**TASK STATEMENT**
In the listing below, find the line that contains "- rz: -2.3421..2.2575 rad" and the line that contains "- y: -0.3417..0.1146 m". Quote both and every line between them, exactly, and nothing more.

**DATA SUPPLIED**

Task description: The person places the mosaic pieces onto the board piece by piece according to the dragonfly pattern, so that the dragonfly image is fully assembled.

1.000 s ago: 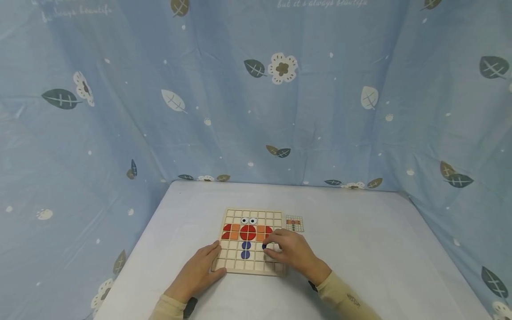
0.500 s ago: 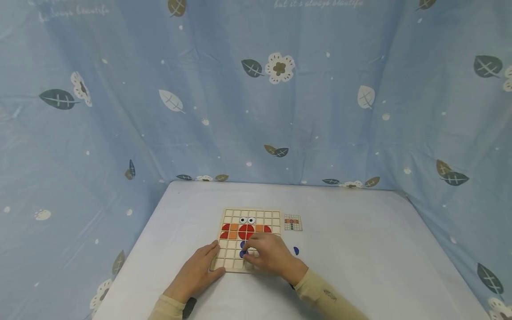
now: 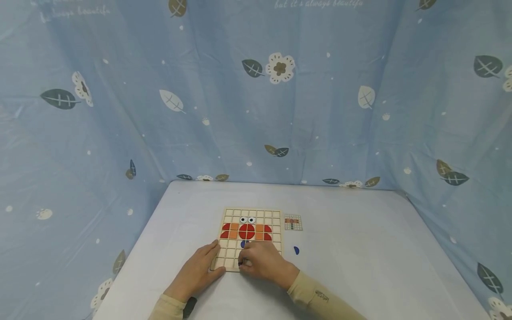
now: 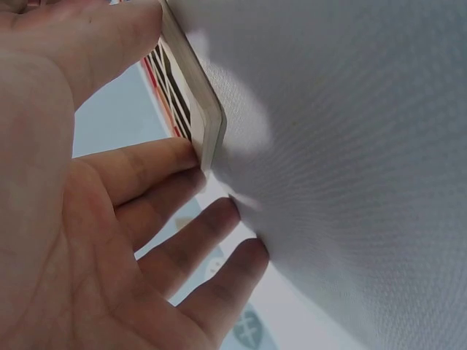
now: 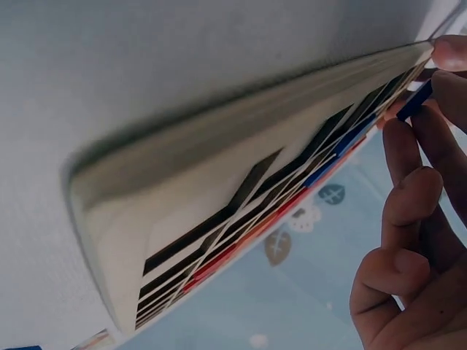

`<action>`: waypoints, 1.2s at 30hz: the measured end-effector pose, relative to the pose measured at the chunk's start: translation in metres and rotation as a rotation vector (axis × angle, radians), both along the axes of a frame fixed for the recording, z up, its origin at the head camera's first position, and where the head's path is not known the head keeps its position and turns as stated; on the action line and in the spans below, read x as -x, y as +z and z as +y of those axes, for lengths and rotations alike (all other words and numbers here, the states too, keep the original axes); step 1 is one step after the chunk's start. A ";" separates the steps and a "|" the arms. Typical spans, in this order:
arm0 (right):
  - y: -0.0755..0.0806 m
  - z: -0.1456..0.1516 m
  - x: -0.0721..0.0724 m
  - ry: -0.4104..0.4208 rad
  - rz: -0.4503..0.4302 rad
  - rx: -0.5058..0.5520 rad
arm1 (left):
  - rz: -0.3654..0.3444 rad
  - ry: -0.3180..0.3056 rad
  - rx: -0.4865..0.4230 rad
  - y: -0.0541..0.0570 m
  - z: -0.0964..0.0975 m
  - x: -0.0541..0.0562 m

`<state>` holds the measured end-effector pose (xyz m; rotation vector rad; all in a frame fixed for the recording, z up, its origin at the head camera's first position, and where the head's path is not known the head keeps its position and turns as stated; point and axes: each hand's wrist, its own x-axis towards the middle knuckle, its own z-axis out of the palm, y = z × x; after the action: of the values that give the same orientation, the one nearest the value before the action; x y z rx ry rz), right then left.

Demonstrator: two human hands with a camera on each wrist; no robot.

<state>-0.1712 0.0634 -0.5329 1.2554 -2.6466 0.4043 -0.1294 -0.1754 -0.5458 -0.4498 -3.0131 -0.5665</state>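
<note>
A wooden grid board (image 3: 230, 255) lies on the white table with coloured pieces in its cells. Two eye pieces (image 3: 247, 220) sit above a red circle (image 3: 246, 231), flanked by orange squares and red quarter pieces. Part of a blue circle (image 3: 243, 244) shows below; my right hand hides what is under it. My left hand (image 3: 196, 271) rests at the board's near left corner, thumb on the near edge and fingers along the left side. Over the near rows, my right hand (image 3: 264, 262) pinches a small blue piece (image 5: 414, 100) between thumb and fingertips.
A loose blue half-circle (image 3: 296, 250) lies on the table (image 3: 360, 249) right of the board. Beside the board's far right corner is a small pattern card (image 3: 293, 222). A blue printed curtain (image 3: 224, 106) surrounds the table's back and sides.
My right hand has moved left and toward the near edge of the board, a blue piece in its fingers. The loose blue half-circle has come into view. My left hand stays put.
</note>
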 end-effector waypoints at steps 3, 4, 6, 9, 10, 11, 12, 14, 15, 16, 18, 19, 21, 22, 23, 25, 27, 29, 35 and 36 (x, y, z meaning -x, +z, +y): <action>-0.001 -0.002 0.000 -0.004 -0.012 -0.020 | -0.002 0.000 0.001 -0.001 0.000 0.000; -0.001 -0.003 -0.001 -0.003 -0.016 -0.024 | 0.000 -0.001 0.001 -0.001 0.000 0.000; -0.001 -0.003 -0.001 -0.003 -0.027 -0.031 | 0.000 -0.001 0.000 -0.001 0.000 0.000; -0.001 -0.004 -0.001 -0.005 -0.039 -0.039 | 0.002 -0.002 -0.002 -0.001 0.000 0.000; -0.001 -0.004 -0.001 -0.006 -0.044 -0.040 | 0.003 -0.001 -0.003 -0.001 0.000 0.000; -0.001 -0.005 -0.001 -0.007 -0.046 -0.043 | 0.002 0.000 -0.003 -0.001 0.000 0.000; -0.001 -0.005 -0.001 -0.007 -0.047 -0.042 | 0.003 0.001 -0.004 -0.001 0.000 -0.001; -0.001 -0.006 -0.001 -0.007 -0.048 -0.042 | 0.003 0.003 -0.004 -0.001 0.000 -0.001; -0.001 -0.006 -0.001 -0.006 -0.046 -0.042 | 0.002 0.004 -0.004 0.000 0.000 -0.001; -0.001 -0.006 -0.001 -0.005 -0.044 -0.042 | 0.001 0.004 -0.005 0.000 0.000 -0.001; -0.002 -0.007 0.000 -0.005 -0.036 -0.045 | 0.000 0.005 -0.004 0.000 0.000 -0.001; -0.002 -0.007 0.000 -0.005 -0.031 -0.046 | 0.000 0.005 -0.004 0.000 0.000 -0.001; -0.002 -0.008 0.001 -0.006 -0.025 -0.045 | 0.000 0.004 -0.003 0.000 0.000 -0.001; -0.002 -0.008 0.001 -0.008 -0.020 -0.045 | 0.000 0.004 -0.004 0.000 0.000 -0.001; -0.002 -0.009 0.001 -0.011 -0.018 -0.044 | 0.001 0.003 -0.003 0.000 0.000 0.000; -0.002 -0.009 0.002 -0.016 -0.014 -0.043 | 0.002 0.003 -0.005 0.000 0.000 0.000; -0.001 -0.010 0.002 -0.021 -0.014 -0.046 | 0.003 0.002 -0.005 0.000 0.000 -0.001; 0.000 -0.010 0.002 -0.025 -0.014 -0.049 | 0.007 0.001 -0.006 0.000 0.000 0.000; 0.003 -0.011 0.003 -0.021 -0.012 -0.047 | 0.007 0.000 -0.012 0.001 0.000 -0.001; 0.003 -0.011 0.003 -0.021 -0.010 -0.046 | 0.007 0.001 -0.011 0.001 0.000 -0.001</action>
<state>-0.1739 0.0522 -0.5295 1.2415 -2.6895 0.3489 -0.1281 -0.1752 -0.5453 -0.4493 -3.0017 -0.5800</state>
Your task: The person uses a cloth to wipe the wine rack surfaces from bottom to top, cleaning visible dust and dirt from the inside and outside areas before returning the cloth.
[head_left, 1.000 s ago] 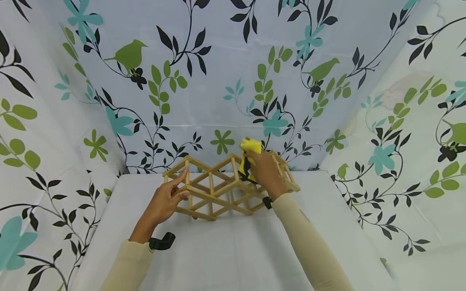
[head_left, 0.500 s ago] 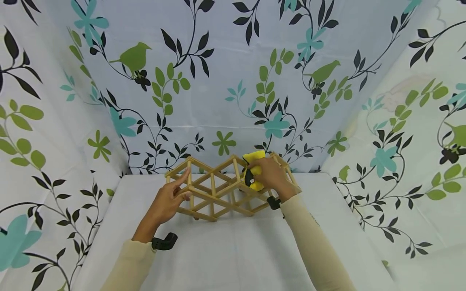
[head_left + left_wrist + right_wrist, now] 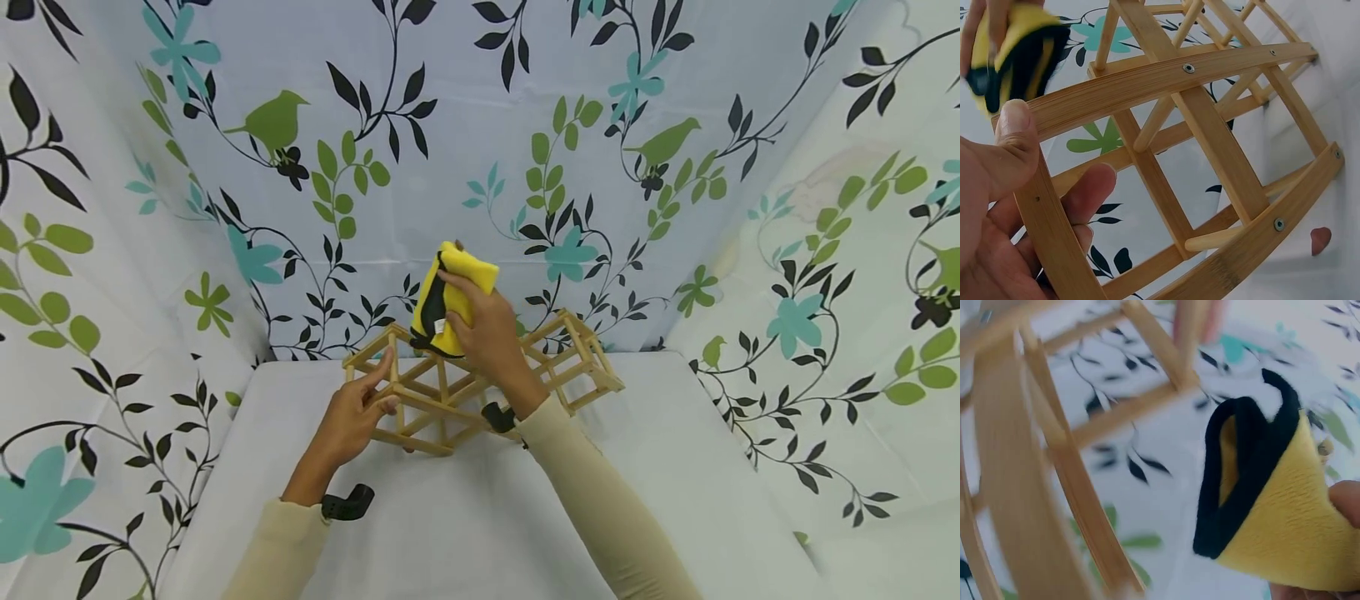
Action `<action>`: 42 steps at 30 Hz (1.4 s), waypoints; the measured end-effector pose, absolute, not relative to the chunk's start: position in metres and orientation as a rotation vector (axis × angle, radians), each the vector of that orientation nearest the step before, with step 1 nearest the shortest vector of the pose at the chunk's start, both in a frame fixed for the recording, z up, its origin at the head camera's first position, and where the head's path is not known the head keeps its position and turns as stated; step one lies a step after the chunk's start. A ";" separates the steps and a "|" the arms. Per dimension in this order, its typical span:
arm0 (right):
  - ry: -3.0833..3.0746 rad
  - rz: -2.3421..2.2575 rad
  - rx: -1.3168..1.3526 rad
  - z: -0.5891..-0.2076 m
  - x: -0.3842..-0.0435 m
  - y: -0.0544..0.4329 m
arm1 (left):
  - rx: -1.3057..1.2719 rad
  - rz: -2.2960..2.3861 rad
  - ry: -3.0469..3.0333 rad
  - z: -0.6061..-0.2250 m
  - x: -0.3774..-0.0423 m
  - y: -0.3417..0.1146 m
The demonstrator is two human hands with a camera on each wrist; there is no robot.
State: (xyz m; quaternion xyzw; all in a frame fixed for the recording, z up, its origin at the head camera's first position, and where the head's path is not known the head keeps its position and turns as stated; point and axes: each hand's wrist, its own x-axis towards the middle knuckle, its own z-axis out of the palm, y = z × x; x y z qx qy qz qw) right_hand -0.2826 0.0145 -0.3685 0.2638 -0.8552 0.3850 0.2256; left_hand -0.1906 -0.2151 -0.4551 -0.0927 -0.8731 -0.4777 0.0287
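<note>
A wooden lattice rack [image 3: 581, 367] of slats and round dowels, joined by metal rivets, stands on the white table. My left hand [image 3: 348, 417] grips its left end; in the left wrist view the thumb [image 3: 1015, 119] lies on the end slat and the fingers wrap behind it. My right hand [image 3: 487, 329] holds a folded yellow cloth [image 3: 468, 271] with black edging, raised above the rack's left-middle part. The right wrist view shows the cloth [image 3: 1291, 512] folded over, its black border toward the rack's slats [image 3: 1079, 487]. Part of the rack is hidden behind my right hand and wrist.
The white-covered table [image 3: 450, 533] spreads in front of the rack. Behind it rises a patterned fabric backdrop [image 3: 450, 192] with leaves and birds, and similar fabric stands at both sides. Each wrist wears a black strap [image 3: 348, 503].
My right hand has lifted the yellow cloth from the rack's right-middle part and swung it up and left. My left hand keeps its grip on the left end, and the rack stays in place.
</note>
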 end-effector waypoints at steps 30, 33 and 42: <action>-2.594 0.758 0.568 -0.401 -0.305 -0.002 | -0.302 -1.479 -2.696 -0.454 -0.193 -0.214; -2.434 0.735 0.448 -0.402 -0.303 0.001 | -0.287 -1.473 -2.696 -0.454 -0.191 -0.215; -2.837 0.633 0.593 -0.410 -0.294 -0.006 | -0.287 -1.470 -2.711 -0.457 -0.191 -0.213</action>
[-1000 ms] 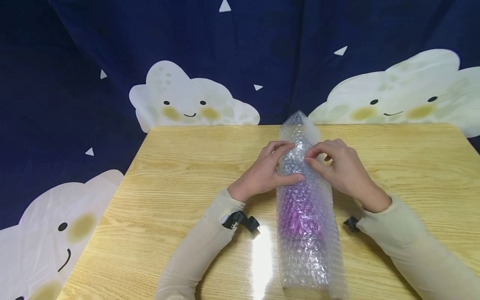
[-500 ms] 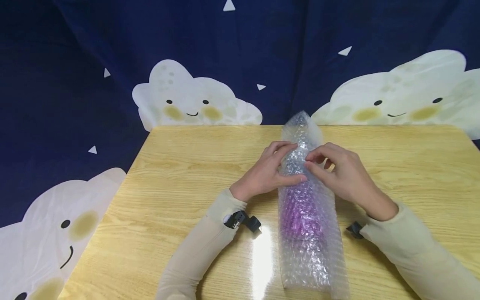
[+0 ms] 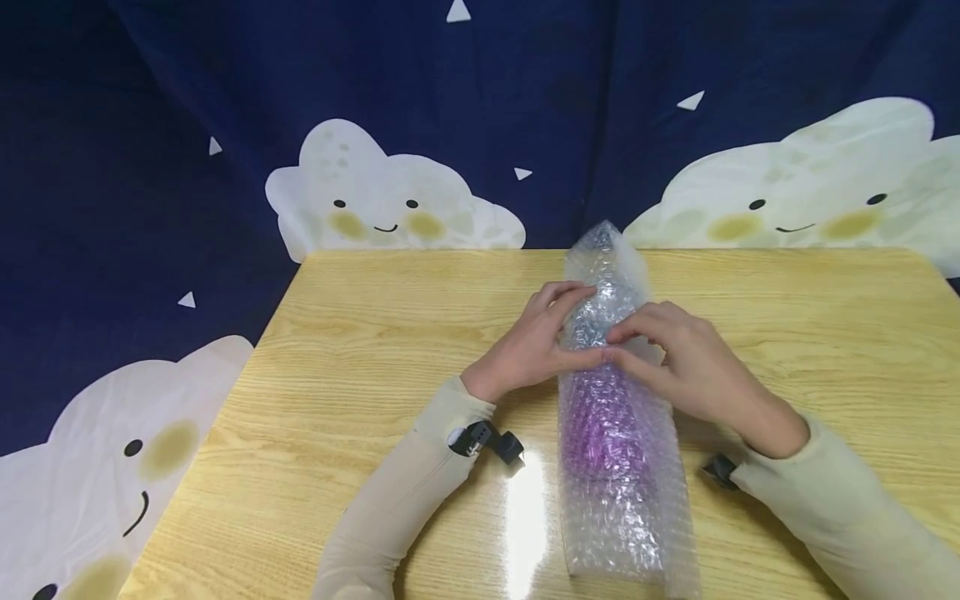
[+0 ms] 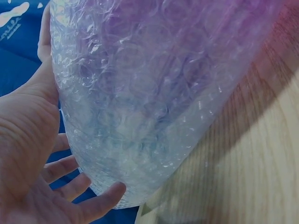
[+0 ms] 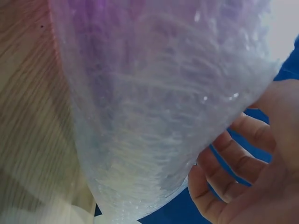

**SOLUTION TO THIS EXERCISE**
  - rz: -2.3421..2.2575 rad
  - rx: -1.3168..1.3526 rad
  - z: -0.5891..-0.2076 m
  - x: -0.3842..-0.0435 m
  - y: -0.0544..0.4329 m
arm1 (left):
  - rx: -1.3057..1.2719 rad
  - rz: -2.2960..2.3861 rad
  - ry: -3.0469..3.0333 rad
  - z: -0.6061..-0.2250 m
  - x: -0.3774..-0.0423 m
  - y: -0.3417..0.1146 m

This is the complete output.